To do: The answer must consist of every line in the records below that contains the string "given".

Information supplied:
----
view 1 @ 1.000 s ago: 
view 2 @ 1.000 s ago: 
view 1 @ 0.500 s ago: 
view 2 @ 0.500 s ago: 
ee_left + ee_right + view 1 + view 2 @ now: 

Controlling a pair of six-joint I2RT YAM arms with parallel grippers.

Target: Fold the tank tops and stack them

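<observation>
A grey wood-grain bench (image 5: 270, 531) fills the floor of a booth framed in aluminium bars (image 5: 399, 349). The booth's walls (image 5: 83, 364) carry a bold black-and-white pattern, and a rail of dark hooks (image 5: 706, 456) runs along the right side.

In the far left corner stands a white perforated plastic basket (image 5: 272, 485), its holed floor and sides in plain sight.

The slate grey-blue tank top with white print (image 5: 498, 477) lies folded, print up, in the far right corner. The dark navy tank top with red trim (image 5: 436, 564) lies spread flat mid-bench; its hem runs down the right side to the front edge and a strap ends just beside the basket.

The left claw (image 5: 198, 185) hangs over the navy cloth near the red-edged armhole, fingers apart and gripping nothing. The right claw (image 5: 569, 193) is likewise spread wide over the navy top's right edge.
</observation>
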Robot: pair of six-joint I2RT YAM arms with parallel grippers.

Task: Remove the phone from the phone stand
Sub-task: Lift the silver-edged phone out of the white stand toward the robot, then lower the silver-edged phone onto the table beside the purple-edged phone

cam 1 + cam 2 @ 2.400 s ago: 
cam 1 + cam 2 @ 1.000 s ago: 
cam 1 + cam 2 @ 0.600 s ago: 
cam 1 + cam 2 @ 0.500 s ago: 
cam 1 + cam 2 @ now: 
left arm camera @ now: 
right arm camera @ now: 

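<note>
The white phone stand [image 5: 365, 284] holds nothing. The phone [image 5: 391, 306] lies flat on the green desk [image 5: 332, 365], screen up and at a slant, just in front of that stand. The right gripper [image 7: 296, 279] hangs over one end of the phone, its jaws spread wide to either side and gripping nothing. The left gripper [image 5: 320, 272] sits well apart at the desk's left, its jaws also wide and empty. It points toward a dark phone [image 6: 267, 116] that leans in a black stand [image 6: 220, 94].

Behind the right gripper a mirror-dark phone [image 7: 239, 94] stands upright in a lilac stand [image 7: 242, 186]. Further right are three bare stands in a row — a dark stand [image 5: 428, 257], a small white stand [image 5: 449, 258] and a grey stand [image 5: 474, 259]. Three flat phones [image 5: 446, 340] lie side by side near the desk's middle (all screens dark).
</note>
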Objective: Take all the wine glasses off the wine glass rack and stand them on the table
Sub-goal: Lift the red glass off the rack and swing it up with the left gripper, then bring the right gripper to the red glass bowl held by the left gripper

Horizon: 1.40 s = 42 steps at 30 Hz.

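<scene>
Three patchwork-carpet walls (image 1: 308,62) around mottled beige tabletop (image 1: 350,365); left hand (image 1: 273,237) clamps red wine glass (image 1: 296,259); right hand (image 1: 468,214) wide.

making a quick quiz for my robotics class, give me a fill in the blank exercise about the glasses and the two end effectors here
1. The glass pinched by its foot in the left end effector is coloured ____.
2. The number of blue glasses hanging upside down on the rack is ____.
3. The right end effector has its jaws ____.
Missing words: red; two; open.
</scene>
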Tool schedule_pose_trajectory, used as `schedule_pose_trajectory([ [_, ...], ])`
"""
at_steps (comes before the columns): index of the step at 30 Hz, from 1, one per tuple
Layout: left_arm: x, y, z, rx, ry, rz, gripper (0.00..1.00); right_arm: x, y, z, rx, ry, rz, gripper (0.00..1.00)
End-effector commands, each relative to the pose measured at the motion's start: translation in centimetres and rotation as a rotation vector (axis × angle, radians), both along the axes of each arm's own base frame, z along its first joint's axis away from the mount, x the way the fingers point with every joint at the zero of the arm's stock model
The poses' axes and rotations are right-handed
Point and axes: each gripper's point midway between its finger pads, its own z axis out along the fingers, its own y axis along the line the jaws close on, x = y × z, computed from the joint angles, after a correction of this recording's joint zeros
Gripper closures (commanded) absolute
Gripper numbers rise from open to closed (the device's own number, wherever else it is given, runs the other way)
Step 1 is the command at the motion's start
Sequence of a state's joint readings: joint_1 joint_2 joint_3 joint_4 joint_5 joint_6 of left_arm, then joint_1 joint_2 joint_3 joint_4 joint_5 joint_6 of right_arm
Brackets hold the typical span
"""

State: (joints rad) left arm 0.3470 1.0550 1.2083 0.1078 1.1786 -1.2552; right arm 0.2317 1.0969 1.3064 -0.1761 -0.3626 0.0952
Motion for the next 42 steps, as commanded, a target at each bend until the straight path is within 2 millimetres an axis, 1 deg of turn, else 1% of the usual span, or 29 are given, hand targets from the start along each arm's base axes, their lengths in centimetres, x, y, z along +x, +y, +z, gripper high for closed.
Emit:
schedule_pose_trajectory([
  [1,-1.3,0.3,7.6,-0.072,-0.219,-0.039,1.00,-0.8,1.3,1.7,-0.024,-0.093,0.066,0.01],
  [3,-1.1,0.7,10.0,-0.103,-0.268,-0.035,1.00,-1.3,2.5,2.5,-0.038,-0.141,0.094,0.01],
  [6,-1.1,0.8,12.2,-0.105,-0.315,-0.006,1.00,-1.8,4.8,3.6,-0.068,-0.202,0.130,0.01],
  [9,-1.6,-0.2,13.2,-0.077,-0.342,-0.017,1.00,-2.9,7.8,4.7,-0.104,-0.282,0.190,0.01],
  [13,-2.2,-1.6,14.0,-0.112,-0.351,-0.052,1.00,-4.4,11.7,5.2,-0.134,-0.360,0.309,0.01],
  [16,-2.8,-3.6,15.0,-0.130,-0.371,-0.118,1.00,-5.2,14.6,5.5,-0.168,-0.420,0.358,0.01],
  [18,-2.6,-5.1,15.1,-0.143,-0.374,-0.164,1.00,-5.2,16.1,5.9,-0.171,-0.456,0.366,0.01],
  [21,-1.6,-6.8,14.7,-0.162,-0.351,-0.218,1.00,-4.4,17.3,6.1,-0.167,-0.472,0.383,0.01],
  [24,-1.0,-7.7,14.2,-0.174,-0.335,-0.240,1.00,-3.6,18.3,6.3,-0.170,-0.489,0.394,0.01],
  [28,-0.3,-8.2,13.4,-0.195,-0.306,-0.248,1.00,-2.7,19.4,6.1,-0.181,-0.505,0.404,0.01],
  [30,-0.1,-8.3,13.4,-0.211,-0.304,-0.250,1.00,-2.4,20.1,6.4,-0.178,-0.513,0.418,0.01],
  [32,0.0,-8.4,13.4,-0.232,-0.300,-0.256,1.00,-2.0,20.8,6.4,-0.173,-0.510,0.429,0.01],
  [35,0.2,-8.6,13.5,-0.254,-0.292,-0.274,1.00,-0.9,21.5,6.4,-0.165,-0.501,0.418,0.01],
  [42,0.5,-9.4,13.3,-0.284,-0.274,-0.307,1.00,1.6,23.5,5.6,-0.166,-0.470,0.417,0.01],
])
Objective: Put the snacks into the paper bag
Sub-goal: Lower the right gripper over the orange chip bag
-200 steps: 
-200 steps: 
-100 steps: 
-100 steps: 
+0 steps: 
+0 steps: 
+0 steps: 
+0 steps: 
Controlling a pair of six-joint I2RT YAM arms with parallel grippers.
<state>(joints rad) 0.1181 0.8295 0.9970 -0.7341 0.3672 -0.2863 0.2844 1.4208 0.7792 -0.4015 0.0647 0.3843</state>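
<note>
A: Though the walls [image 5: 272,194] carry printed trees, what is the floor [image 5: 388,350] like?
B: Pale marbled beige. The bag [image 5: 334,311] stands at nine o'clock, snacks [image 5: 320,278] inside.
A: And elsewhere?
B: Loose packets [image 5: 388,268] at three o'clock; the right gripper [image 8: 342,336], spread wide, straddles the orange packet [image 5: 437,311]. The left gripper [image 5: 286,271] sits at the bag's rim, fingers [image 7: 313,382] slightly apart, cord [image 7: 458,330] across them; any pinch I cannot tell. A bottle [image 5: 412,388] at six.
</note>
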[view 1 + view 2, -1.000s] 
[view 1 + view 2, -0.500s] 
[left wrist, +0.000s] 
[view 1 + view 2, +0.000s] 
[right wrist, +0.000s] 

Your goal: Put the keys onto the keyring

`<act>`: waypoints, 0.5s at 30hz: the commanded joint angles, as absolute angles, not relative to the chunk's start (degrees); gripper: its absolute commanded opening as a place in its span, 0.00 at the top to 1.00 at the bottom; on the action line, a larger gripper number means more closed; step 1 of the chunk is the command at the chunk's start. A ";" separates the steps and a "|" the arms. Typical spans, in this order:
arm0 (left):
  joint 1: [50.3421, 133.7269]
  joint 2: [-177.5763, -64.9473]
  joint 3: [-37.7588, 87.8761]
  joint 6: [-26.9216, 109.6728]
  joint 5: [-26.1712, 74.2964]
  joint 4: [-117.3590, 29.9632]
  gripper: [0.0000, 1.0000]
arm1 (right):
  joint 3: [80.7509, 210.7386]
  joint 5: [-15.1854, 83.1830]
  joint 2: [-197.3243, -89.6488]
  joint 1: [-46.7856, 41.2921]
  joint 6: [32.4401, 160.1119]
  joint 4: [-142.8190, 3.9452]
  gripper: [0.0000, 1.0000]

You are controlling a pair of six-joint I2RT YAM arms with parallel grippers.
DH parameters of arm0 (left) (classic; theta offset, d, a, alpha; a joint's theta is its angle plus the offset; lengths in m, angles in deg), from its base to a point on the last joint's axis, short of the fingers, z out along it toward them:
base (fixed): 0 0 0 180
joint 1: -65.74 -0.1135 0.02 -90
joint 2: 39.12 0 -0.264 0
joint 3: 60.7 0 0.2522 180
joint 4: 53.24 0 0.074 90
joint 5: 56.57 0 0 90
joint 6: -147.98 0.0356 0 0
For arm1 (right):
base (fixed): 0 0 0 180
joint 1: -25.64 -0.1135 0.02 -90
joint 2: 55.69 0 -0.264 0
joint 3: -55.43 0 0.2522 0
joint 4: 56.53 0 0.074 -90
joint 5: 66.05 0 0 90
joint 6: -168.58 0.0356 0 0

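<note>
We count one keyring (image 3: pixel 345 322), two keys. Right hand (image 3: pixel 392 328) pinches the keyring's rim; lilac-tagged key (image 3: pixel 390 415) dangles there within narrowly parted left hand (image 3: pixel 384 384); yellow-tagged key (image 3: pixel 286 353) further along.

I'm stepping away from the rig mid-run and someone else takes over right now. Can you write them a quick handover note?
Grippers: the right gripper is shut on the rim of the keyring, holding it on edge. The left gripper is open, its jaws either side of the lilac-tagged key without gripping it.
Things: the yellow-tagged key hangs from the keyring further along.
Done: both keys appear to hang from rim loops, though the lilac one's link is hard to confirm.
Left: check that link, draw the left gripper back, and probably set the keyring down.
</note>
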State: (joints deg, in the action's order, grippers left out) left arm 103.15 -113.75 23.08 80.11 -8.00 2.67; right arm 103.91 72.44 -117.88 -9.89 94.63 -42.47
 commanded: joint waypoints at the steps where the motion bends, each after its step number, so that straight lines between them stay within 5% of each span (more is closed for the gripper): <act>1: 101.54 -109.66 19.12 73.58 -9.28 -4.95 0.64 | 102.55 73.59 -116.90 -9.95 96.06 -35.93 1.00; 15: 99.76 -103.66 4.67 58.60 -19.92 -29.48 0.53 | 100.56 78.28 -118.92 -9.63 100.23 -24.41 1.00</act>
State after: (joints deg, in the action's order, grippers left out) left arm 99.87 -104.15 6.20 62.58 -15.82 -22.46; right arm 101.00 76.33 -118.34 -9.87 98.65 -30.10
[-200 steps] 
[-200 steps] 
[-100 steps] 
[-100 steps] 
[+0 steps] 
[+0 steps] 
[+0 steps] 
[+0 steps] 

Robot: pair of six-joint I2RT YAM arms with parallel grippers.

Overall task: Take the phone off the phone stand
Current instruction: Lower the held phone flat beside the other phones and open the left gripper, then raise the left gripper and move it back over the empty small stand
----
Answer area:
Gripper numbers rise from open to closed (the device's own number, wherever else it is given, runs the other way)
Motion for the next 42 steps, as commanded, a target at each bend until the straight path is within 2 millimetres an axis, 1 deg of turn, else 1% of the usual span, or 29 are given, hand targets from the start along each arm's base axes, their lengths in centimetres, x, y, z along +x, +y, +z, gripper high for closed.

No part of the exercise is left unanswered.